- _What you need to do_
Would you return exactly the lines from the top of the data below through the one containing "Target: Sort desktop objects", leaving out the pictures?

--- START ---

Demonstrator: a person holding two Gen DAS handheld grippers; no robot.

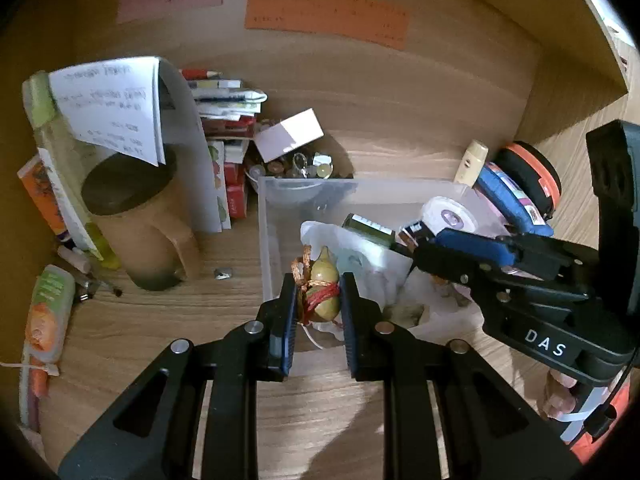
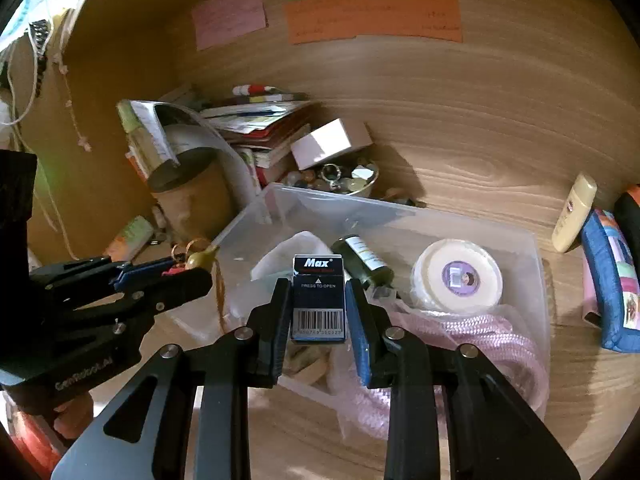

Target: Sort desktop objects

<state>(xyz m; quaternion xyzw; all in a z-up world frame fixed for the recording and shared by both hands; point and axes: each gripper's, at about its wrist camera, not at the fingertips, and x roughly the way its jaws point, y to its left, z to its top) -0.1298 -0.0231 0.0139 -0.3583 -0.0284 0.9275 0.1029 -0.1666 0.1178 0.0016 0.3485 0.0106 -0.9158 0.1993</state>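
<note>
My left tongs [image 1: 318, 300] are matt black plastic with bright metal rivets, and their blue pads [image 1: 289, 332] look rubbery against a smooth, waxy little gourd [image 1: 323, 292] bound in rough red cord. The clear box [image 2: 400, 216] is cloudy, smooth plastic. Inside it lie a glossy dark glass bottle [image 2: 362, 262], a shiny braided pink rope [image 2: 472, 332] and a white tape roll [image 2: 456, 276]. Left of the box stands a matt clay-coloured mug [image 1: 140, 224]. Under the box, the desk [image 2: 460, 152] is smooth wood grain.

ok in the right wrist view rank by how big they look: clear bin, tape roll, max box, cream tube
1. clear bin
2. tape roll
3. Max box, though it sits close to the camera, so its rank against the roll is unsure
4. cream tube
</note>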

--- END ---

- _Output_
Demonstrator: a person holding two Gen DAS handheld grippers; no robot.


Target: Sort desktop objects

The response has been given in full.